Dolt is Git for data. Instead of versioning files, Dolt versions tables. DoltHub is a place on the internet to share Dolt repositories. As far as we can tell, Dolt is the only database with branches. How would you use such a thing?
One of the hard things about getting adoption of Dolt is that it is a generally useful tool, not a specifically useful tool. In other words, Dolt can be used for a number of different tasks. This is a strength long-term but a bit of a detriment short-term. We need to find the use case that drives Dolt and DoltHub adoption now or we won't be able to stick around long enough to see Dolt and DoltHub in action for all the use cases we can imagine.
This document describes some of our ideas about how Dolt can be used. We've ordered the document from most to least ready. Towards the bottom of the list, Dolt is missing some functionality that must be built. The list is not exhaustive. If you have a killer use case, please let me know at tim@liquidata.co.
Sharing Data on the Internet
Sharing data on the Internet was the guiding use case for which we built the current iteration of Dolt and DoltHub. We set out to build a fundamentally better format than CSV, JSON, or API for distributed data collaboration. In these formats, every write you do to data you receive is a hard fork in version control lingo. With Dolt, you can write to data you get off the internet and still be able to merge updates easily. You can even give these writes back to the producer, allowing deep collaboration between data producer and data consumer.
Collectively, we spend a lot of code taking data out of a database, putting it in a format for sharing, sharing it, and then putting it back in a database format for consumption. Dolt allows you to instead share the database, including schema and views, allowing you to delete all the code used to transfer data.
DoltHub is a beautiful interface for exploring data. DoltHub allows you to "try before you buy" data. You can run SQL queries on the web to see if the data matches your needs. The data provider can even build sample queries to guide the consumer's exploration. Via the commit log, you can see how often the data is updated. You can see who changed the data and why.
The data you share can be private. For a small fee, you can host private datasets and add read, write, or admin collaborators. Work with a distributed team to build a great dataset for you all to use.
We spend about 20% of our time as a company curating, gathering, and cleaning data to show off this use case.

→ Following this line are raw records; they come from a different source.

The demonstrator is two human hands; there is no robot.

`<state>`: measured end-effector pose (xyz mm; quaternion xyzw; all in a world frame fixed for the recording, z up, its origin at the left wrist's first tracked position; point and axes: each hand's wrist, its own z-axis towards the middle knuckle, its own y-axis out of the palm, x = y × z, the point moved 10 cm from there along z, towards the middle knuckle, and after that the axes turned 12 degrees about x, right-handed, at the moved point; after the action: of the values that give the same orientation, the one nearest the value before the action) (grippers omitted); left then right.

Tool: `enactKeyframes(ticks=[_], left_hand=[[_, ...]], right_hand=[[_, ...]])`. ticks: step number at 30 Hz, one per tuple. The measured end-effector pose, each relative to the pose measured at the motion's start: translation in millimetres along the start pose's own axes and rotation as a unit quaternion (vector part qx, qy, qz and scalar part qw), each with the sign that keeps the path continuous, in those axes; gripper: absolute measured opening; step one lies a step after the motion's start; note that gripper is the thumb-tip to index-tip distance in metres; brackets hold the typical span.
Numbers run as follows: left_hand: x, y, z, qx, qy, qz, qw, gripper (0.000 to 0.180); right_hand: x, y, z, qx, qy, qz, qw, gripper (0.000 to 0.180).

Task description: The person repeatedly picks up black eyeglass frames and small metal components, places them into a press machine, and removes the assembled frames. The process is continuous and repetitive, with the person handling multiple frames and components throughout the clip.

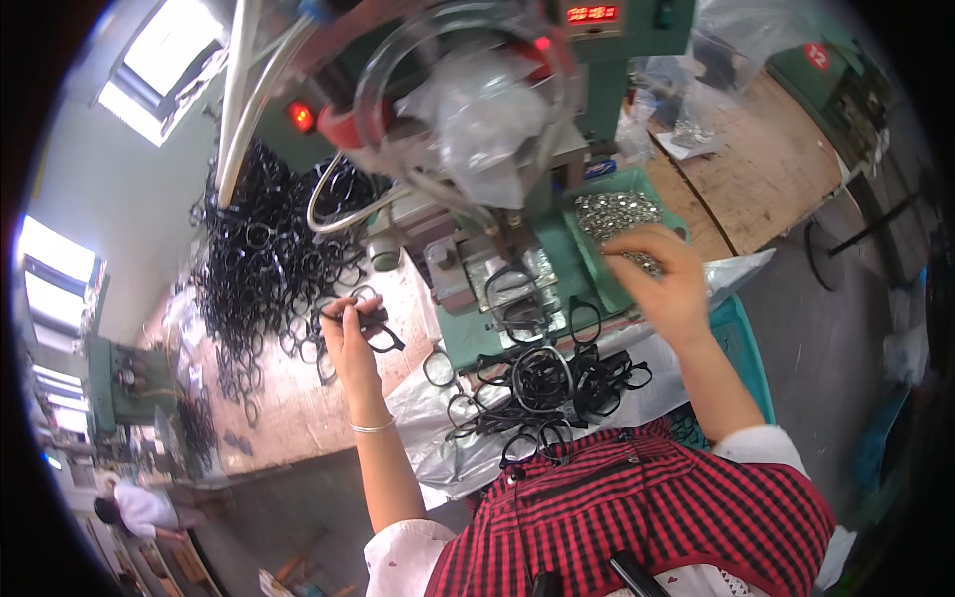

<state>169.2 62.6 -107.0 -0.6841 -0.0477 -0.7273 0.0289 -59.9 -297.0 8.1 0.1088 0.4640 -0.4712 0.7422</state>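
Note:
My left hand is closed on a black eyeglass frame, held to the left of the green machine. Over on the right, my right hand reaches above a green tray of small shiny metal parts. Its thumb and fingertips come together at the parts; whatever is between them is too small to make out. A pile of black eyeglass frames lies in front of the machine, on silvery sheeting by my lap.
A large heap of black frames covers the bench at left. Clear hoses and a plastic-wrapped part hang over the machine. A teal bin stands below my right forearm. Another person is far off at lower left.

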Motion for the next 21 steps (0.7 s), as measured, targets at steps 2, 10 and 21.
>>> enactKeyframes(ticks=[2, 10, 21], left_hand=[[-5, 3, 4, 0.006, 0.015, -0.001, 1.0, 0.012], [99, 38, -74, -0.031, 0.139, -0.179, 0.973, 0.021], [191, 101, -217, -0.443, 0.365, -0.132, 0.808, 0.011]], right_hand=[[-30, 29, 18, -0.012, -0.062, 0.037, 0.997, 0.014], [-7, 66, 3, 0.02, 0.109, 0.211, 0.971, 0.034], [-20, 87, -1, 0.006, 0.185, 0.363, 0.913, 0.046]])
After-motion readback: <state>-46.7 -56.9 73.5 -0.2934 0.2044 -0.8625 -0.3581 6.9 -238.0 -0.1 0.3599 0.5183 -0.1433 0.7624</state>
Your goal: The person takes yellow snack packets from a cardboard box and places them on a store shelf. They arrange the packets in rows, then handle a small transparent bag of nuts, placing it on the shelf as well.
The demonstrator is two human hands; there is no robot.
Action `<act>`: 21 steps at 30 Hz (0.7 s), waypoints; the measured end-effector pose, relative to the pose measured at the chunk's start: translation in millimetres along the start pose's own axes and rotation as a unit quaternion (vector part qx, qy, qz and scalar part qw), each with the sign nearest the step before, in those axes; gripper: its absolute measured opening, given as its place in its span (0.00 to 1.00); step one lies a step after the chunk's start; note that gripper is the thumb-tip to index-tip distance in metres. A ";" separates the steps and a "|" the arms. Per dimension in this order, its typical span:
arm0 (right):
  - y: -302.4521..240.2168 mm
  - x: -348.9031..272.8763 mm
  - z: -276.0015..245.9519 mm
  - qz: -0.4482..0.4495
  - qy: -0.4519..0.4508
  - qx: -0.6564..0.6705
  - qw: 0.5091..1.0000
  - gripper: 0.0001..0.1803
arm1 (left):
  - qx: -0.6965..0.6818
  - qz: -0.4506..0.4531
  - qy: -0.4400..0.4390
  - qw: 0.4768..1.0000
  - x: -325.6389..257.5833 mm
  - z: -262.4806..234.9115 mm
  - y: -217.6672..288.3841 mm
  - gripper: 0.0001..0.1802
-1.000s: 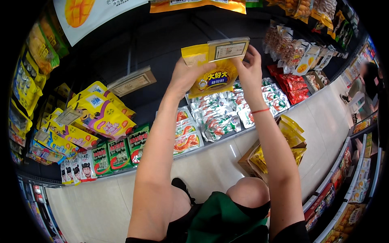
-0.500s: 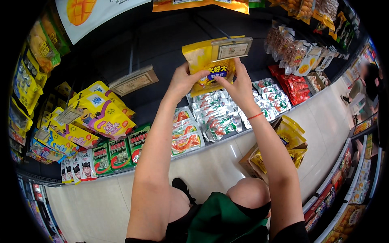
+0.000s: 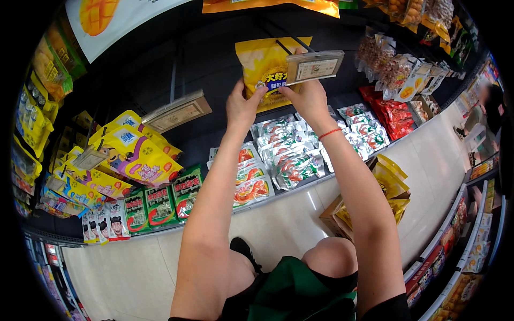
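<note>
Both hands hold a yellow snack bag (image 3: 262,61) upright by its two sides, at a display hook (image 3: 287,46) on the dark shelf back. My left hand (image 3: 243,106) grips its left edge, thumb on the front. At the lower right, my right hand (image 3: 309,101) has its thumb on the front, and its other fingers are mostly behind the bag and a price tag holder (image 3: 315,68). That holder covers part of the bag's right side. The hook's rod meets the bag near its top; whether it passes through a hole I cannot tell.
Silver pouches (image 3: 289,155) and red packets (image 3: 388,115) lie on the shelf below. Yellow bags (image 3: 142,155) hang at left beside another price holder (image 3: 176,111). On the floor, a cardboard box (image 3: 333,214) holds more yellow bags (image 3: 388,179). Another person (image 3: 484,115) is at far right.
The bag, held in both hands, has moved farther back and up against the hook. The price holder now covers more of its right side.
</note>
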State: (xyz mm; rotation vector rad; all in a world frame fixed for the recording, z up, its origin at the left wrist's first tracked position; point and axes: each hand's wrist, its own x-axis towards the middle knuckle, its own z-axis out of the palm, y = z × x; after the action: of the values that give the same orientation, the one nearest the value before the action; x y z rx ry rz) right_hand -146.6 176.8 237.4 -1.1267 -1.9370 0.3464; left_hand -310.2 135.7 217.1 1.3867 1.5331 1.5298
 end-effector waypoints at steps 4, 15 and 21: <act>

You can see all the public datasets on the DoltHub Discover page. Add your data to the collection and start being part of our data community.
Ingesting Data You Do Not Own
Are you using data you don't own in your project? When your provider sends you a new copy of the data, do things break? We suspect the answer is yes. The first thing you should do when you ingest data you don't own is put it in Dolt.

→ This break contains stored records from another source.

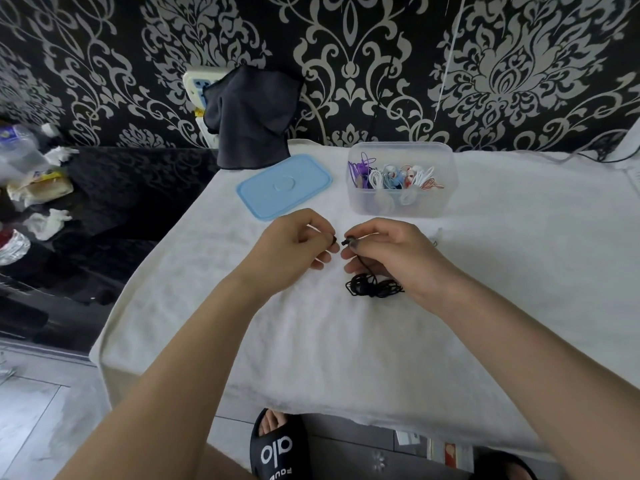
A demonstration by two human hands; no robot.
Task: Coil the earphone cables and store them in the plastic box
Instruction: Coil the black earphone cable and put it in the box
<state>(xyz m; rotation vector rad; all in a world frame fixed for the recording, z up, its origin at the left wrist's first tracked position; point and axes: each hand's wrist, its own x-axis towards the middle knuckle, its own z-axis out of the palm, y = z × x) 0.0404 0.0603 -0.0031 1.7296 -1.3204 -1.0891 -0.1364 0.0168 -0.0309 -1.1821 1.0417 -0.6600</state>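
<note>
Both hands are held close together over the middle of the worktop, almost fingertip to fingertip. The left hand [294, 247] has its fingers curled in and pinches a small dark earbud [334, 240] between thumb and forefinger. The right hand [384, 251] pinches the other black end of the same earphone cable [372, 287], and from that pinch the thin black cord drops down to a loose tangle lying on the white towel [311, 341] just under the right palm. The towel covers the whole worktop in front of the person. Beyond the hands, a little to the right, stands the clear plastic box [401, 202], open at the top, with coiled earphones [391, 176] in purple, white, blue and red already piled inside. Its light blue lid [284, 185] lies flat on the towel just left of the box, apart from it. Behind the lid a dark cloth [251, 119] hangs against the black-and-silver patterned wall [485, 64], partly covering a white power strip [195, 88]. Off to the left, a dark glossy surface carries crumpled tissues [46, 221] and wrappers. Down at the bottom edge, a foot in a black slipper [278, 448] stands on the grey tiled floor.
</note>
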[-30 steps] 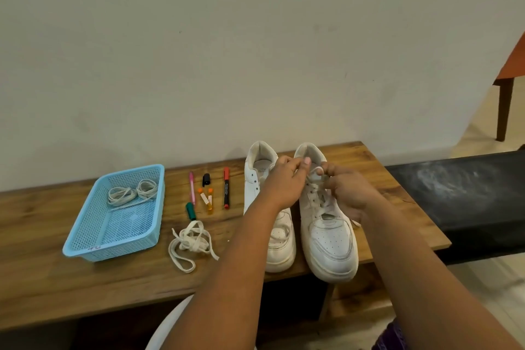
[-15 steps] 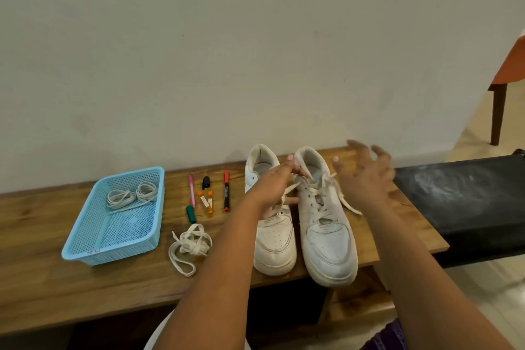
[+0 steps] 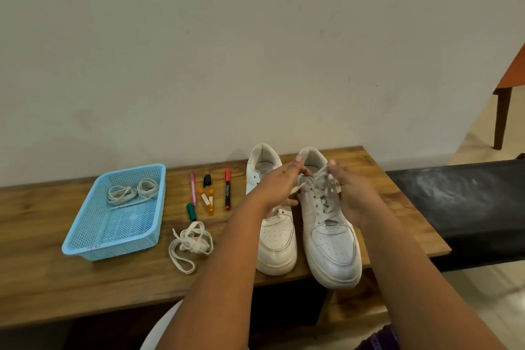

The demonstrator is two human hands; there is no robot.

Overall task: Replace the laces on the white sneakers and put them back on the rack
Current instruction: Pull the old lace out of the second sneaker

With Dolt, you can view a human-readable diff of the data you received last time versus the data you received this time. You can easily see updates you did not expect and fix the problem before you deploy the new data. If something broke when you started using the data, you can easily switch back to the previous version and start debugging from the diff. Via DoltHub webhooksyou can attach your continuous integration suite to the data and run tests whenever you receive new data.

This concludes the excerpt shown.